As the line reached this high place the officers back at headquarters got another
look at the deceitful pageantry of war: broad, orderly lines of infantry going
on in the sunlight, tiny puff balls of smoke appearing around the house as the
Rebel skirmishers went into action, battle flags making high lights of gay
color, officers posturing on their horses with glinting swords, a battery of
artillery riding up fast and unlimbering dramatically; all very fine and
bloodless-looking, just like the colored lithographs. Then the battle line
divided as the men went by the Roulette house, the Federals combing belated
Southern skirmishers out of stables and springhouse at bayonet point. Regimental
surgeons, following close behind, moved into the big barn under the brow of a
hill and prepared their operating tables, while orderlies spread out straw for
wounded men to lie on. They would have plenty of work to do presently.

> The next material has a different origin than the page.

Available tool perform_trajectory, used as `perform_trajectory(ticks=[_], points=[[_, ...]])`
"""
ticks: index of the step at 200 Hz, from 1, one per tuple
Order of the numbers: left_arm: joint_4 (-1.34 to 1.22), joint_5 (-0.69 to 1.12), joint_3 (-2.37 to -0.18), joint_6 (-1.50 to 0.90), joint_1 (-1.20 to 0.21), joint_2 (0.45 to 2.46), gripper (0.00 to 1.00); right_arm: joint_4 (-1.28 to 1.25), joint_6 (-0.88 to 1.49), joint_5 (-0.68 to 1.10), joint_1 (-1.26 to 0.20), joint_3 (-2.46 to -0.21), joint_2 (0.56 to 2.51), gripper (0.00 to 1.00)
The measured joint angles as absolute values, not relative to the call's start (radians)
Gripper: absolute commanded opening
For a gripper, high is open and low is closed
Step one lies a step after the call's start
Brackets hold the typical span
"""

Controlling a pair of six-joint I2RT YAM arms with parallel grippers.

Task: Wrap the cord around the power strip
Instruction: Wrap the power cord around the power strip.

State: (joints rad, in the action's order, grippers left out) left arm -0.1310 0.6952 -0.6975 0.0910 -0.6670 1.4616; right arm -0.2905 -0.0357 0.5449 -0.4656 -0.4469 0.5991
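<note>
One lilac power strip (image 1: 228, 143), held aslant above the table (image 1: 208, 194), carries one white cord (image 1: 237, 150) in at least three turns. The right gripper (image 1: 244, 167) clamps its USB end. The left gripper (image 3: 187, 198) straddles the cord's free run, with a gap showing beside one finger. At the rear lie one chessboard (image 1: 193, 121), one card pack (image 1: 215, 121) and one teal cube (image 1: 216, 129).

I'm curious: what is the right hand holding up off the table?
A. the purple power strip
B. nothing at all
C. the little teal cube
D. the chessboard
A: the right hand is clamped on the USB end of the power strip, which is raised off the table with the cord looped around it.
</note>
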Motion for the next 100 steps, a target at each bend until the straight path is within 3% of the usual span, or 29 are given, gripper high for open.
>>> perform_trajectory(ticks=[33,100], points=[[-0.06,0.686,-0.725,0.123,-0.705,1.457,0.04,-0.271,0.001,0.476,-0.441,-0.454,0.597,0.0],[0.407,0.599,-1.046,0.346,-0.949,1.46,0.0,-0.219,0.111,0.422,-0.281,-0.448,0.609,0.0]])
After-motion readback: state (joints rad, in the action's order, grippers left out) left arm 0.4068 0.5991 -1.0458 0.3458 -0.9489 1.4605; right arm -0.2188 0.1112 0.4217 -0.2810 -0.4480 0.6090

As the lines closed up beyond the farmhouse,
with sharper rifle fire coming down from the crest of a rise in front, some of
the men went through a yard where there was a long row of beehives; and just
then a round shot from some Southern gun smashed through the length of these
hives, and the air, which was already full of bullets, was now abuzz and
humming with angry bees. The rookie 132nd Pennsylvania got the worst of it, and
for a moment the bees almost broke up the battle. The green soldiers were
marching into the rifle fire bravely enough, but the bees were more than they
could take and the regiment went all to pieces as the men leaped and ran and
slapped and swore. It took the united efforts of General Kimball, the brigade
commander, his staff and the regimental officers to get the boys out of the
yard and back in ranks again. To the end of their days the soldiers of the
132nd remembered the fight with the bees in the Roulette farmyard.